__Work task__
I need the number of lines in the data that include "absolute"; reply with that number alone.

==== Supplied entries

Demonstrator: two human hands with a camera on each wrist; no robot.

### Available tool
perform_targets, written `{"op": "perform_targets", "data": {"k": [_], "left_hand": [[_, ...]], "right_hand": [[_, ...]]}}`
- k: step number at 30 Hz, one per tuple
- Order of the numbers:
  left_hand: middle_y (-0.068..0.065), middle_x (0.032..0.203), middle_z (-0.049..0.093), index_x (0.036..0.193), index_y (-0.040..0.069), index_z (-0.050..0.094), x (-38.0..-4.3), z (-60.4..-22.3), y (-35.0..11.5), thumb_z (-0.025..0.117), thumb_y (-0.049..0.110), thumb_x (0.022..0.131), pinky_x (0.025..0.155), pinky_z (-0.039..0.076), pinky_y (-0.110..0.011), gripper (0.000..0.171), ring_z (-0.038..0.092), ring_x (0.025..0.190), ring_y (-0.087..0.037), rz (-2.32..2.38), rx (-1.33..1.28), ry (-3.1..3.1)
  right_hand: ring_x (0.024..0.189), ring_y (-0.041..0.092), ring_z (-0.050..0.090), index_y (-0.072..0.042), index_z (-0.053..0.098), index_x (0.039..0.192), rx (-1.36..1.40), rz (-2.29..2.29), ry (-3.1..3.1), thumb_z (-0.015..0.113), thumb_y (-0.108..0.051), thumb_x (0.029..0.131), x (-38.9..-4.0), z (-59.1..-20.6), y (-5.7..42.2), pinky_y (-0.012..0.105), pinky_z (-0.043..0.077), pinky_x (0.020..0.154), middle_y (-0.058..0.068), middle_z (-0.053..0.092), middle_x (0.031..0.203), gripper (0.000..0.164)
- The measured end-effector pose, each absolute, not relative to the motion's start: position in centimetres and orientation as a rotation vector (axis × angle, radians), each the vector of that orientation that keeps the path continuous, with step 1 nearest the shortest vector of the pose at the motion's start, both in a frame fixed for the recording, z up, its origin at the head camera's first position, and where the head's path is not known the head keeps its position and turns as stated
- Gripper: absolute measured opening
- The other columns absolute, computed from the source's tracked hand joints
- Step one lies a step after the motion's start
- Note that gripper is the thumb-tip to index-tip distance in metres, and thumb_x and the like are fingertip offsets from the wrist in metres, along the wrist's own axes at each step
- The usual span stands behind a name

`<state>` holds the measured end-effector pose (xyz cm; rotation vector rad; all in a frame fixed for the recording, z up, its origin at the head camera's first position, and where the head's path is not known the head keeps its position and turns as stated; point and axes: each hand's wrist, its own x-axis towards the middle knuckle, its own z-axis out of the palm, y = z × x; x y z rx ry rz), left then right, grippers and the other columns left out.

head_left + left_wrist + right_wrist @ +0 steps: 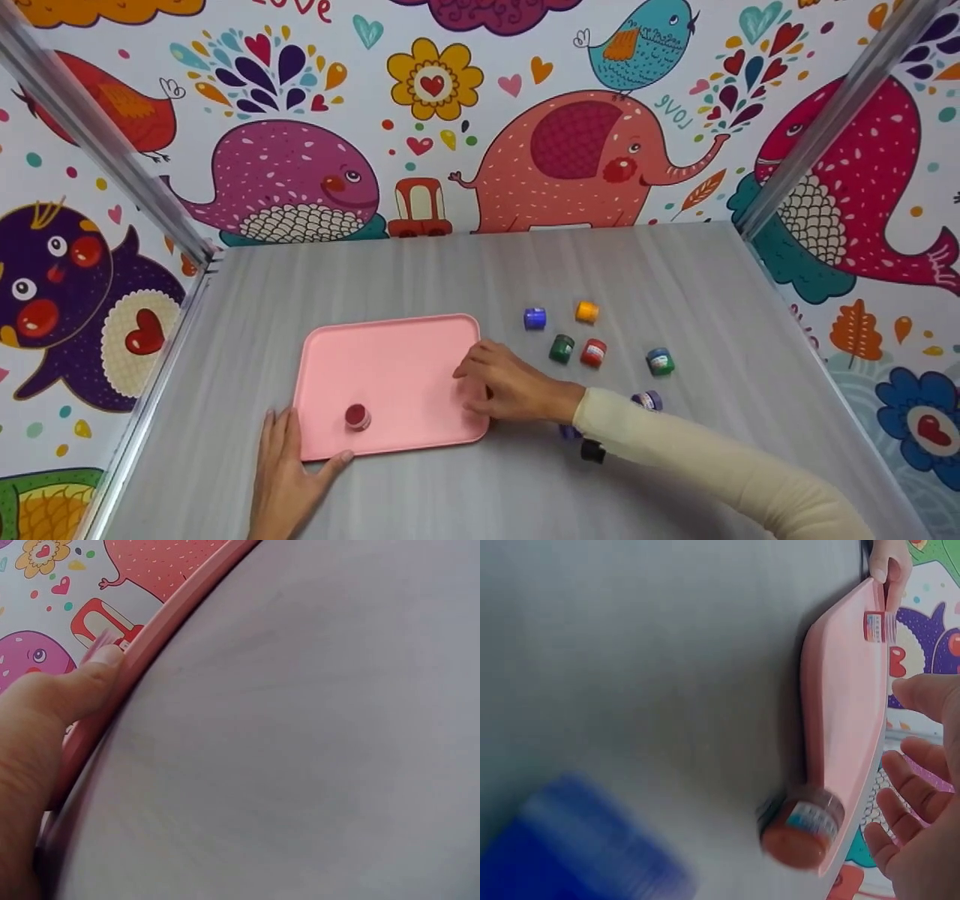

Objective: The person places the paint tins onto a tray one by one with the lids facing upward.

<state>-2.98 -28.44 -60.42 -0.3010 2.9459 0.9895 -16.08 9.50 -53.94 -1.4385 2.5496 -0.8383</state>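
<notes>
A pink tray (390,375) lies on the table, with a small dark-red paint jar (358,417) near its front left. My left hand (289,472) holds the tray's front-left corner, fingers along the left side and thumb (97,675) on the front rim. Over the right edge is my right hand (506,382), its fingers spread and relaxed in the right wrist view. An orange-red jar (802,829) appears by the tray's rim there; I cannot tell whether it touches. Below it, a blurred blue jar (577,847) is close to the camera.
Right of the tray stand blue (535,319), yellow (587,312), dark green (562,349), red (593,352) and green (661,361) paint jars. A purple jar (648,400) and a black one (592,451) sit beside the right sleeve, partly hidden. Printed walls border the table.
</notes>
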Motion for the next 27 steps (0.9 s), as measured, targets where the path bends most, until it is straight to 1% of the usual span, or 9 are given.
{"op": "perform_targets", "data": {"k": [5,10,12,15,21,27], "left_hand": [[-0.035,0.176,0.016,0.171,-0.01,0.013,-3.1,-60.3,-28.6,0.091,0.062,0.085,0.132,0.009,-0.07,0.137,-0.001,0.167,-0.051,0.983,-0.303,2.934],[-0.036,0.174,0.02,0.17,-0.012,0.016,-3.0,-60.6,-28.5,0.091,0.059,0.085,0.132,0.012,-0.071,0.134,0.004,0.166,-0.053,1.005,-0.27,2.977],[-0.037,0.173,0.023,0.169,-0.013,0.018,-2.9,-60.7,-28.5,0.092,0.058,0.085,0.131,0.014,-0.072,0.132,0.006,0.165,-0.055,1.009,-0.255,3.002],[-0.038,0.172,0.022,0.169,-0.013,0.018,-3.0,-60.6,-28.5,0.091,0.06,0.085,0.13,0.015,-0.074,0.133,0.007,0.165,-0.056,0.996,-0.255,3.0],[-0.038,0.174,0.018,0.171,-0.011,0.014,-3.1,-60.3,-28.4,0.088,0.068,0.083,0.129,0.013,-0.075,0.139,0.002,0.166,-0.054,0.962,-0.297,2.936],[-0.037,0.176,0.015,0.172,-0.009,0.011,-3.2,-60.1,-28.4,0.086,0.073,0.082,0.131,0.01,-0.074,0.143,-0.002,0.166,-0.052,0.953,-0.324,2.893]], "right_hand": [[0.125,0.022,0.055,-0.004,0.072,0.136,-1.346,-0.844,2.574,0.085,-0.024,0.1,-16.1,-53.7,11.3,0.039,0.051,0.107,0.007,0.068,0.131,0.044],[0.122,0.02,0.054,-0.006,0.072,0.138,-1.278,-0.814,2.596,0.089,-0.029,0.097,-16.3,-54.0,13.0,0.04,0.051,0.105,0.006,0.069,0.13,0.05],[0.121,0.019,0.054,-0.008,0.072,0.139,-1.254,-0.803,2.598,0.089,-0.03,0.097,-16.3,-54.2,13.5,0.041,0.05,0.104,0.004,0.069,0.129,0.05],[0.121,0.019,0.053,-0.009,0.07,0.141,-1.204,-0.78,2.601,0.087,-0.029,0.099,-16.3,-54.5,14.0,0.041,0.05,0.105,0.003,0.068,0.129,0.049],[0.122,0.02,0.054,-0.007,0.064,0.147,-1.116,-0.741,2.62,0.084,-0.031,0.101,-16.3,-55.1,14.6,0.043,0.052,0.11,0.005,0.066,0.133,0.055],[0.124,0.02,0.054,-0.008,0.065,0.145,-1.098,-0.712,2.629,0.084,-0.031,0.102,-16.6,-55.6,14.6,0.043,0.052,0.111,0.005,0.066,0.133,0.053]]}}
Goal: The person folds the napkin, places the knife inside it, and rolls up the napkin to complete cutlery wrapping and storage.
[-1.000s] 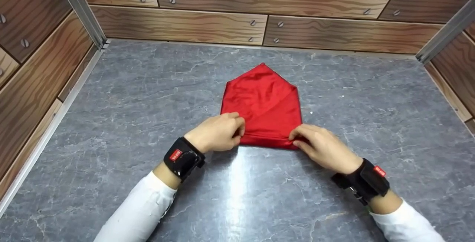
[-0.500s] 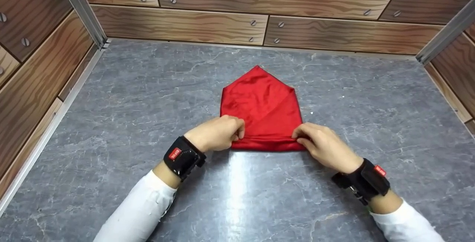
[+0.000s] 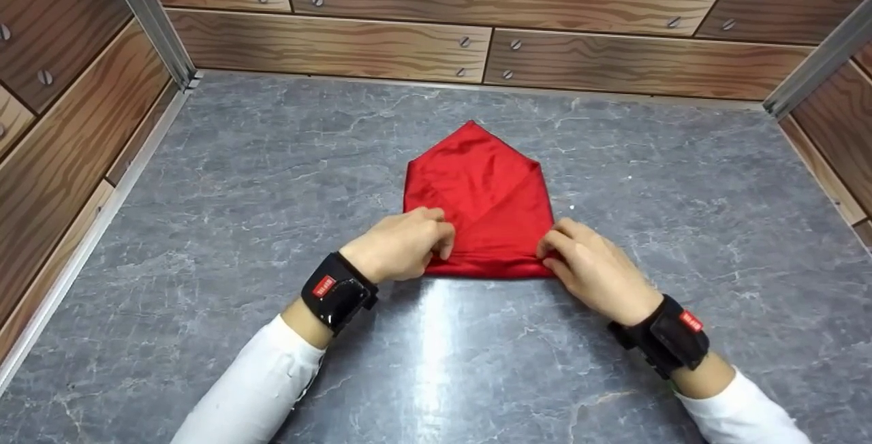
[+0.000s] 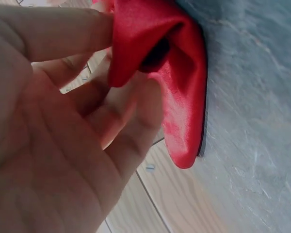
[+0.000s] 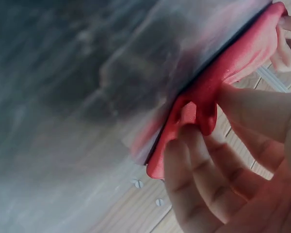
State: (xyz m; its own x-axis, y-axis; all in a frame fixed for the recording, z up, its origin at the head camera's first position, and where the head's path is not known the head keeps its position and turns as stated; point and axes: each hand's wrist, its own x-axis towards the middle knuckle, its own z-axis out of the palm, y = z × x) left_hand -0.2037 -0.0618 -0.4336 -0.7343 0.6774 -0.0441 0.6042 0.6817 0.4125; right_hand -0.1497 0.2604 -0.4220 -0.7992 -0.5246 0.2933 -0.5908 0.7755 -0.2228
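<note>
A shiny red cloth (image 3: 484, 205) lies folded into a five-sided shape, its point facing away from me and a narrow band folded along the near edge. At that band's left end, my left hand (image 3: 402, 243) pinches the fabric. My right hand (image 3: 599, 270) pinches its right end between thumb and fingers. Seen from the left wrist, the red fold (image 4: 184, 121) curls up off the surface beside the fingers. From the right wrist, a raised bit of the cloth (image 5: 208, 111) sits between thumb and fingertips. The fingers cover both near corners in the head view.
The cloth rests on a grey marbled tabletop (image 3: 286, 158). Wood-pattern panels (image 3: 327, 45) wall the back and both sides, with metal corner posts (image 3: 153, 28). A bright reflection streaks the surface in front of the cloth.
The cloth has slid slightly toward me and to the left, and its near band shows fuller width. Both hands have shifted only a little, still at the band's two ends.
</note>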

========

__Exercise result__
3